F# Hiding stuff? - f#

Sry for the bad headline could find the right words.
At the moment I'm trying to make some basic data structures that F# can use in any situation the first one is a Double linked list.
My question is not as much how to get it implemented, but rather if there is a why to hide the ugliness of the data structure. short form, i have something that as node at could look like
type Node<'N> =
| (node<'N> ref, 'N, node<'N>)
| Empty
and to analyse this when we have more then three items of the list is rather error prone.

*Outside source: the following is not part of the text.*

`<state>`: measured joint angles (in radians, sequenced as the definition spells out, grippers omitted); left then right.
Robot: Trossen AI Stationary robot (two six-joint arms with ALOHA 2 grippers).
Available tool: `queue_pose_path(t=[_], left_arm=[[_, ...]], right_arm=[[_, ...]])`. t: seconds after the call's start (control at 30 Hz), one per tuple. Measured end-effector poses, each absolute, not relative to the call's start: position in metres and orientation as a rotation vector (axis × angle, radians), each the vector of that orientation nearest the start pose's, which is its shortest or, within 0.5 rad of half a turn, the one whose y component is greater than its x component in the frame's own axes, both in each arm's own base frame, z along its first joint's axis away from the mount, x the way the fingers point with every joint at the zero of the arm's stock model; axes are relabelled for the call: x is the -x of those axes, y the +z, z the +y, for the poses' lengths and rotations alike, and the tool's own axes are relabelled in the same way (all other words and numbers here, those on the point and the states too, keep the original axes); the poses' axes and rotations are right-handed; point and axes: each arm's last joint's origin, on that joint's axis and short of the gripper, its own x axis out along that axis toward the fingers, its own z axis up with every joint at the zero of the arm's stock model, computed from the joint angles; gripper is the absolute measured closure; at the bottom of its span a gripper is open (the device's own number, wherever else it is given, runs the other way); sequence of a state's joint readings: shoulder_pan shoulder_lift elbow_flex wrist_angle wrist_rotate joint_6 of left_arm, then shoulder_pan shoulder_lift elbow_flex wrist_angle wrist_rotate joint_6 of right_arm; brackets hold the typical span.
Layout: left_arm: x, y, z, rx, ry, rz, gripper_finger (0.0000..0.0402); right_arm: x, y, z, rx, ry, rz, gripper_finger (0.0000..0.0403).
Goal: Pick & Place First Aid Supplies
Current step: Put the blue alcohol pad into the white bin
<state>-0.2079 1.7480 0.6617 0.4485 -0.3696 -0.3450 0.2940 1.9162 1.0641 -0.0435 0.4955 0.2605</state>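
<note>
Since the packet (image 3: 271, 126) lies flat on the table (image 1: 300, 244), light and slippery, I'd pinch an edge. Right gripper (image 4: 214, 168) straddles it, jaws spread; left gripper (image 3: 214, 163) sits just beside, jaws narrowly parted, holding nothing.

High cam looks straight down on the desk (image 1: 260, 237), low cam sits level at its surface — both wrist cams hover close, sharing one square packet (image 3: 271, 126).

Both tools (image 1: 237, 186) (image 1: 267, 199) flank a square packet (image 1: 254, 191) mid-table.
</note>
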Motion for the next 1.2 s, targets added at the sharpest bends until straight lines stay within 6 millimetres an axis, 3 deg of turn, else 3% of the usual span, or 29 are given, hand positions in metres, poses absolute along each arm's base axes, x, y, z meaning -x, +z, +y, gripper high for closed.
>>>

So is there a way that i can make the "look" the user of the library sees so it could look more like a List from the .NET. I'm asking for a way that doesn't rely on an already established data type, and one that not return a string look ( " ... " )

You can wrap your F# type in a class and keep the actual F# representation hidden. For example, if you wanted a super simple mutable list, you could do something like this:
type private MyListNode<'T> =
| Empty
| Cons of 'T * MyListNode<'T>
type MyList<'T>() =
let mutable nodes = Empty
member x.Prepend(el) = nodes <- Cons(el, nodes)
member x.ToArray() =
let rec loop el = seq {
match el with
| Empty -> ()
| Cons(x, xs) ->
yield x
yield! loop xs }
loop nodes |> Array.ofSeq
The C# user can work with MyList, which is ordinary class with Prepend and ToArray methods. The MyListNode type is private (hidden inside your F# library) and C# users will never see it.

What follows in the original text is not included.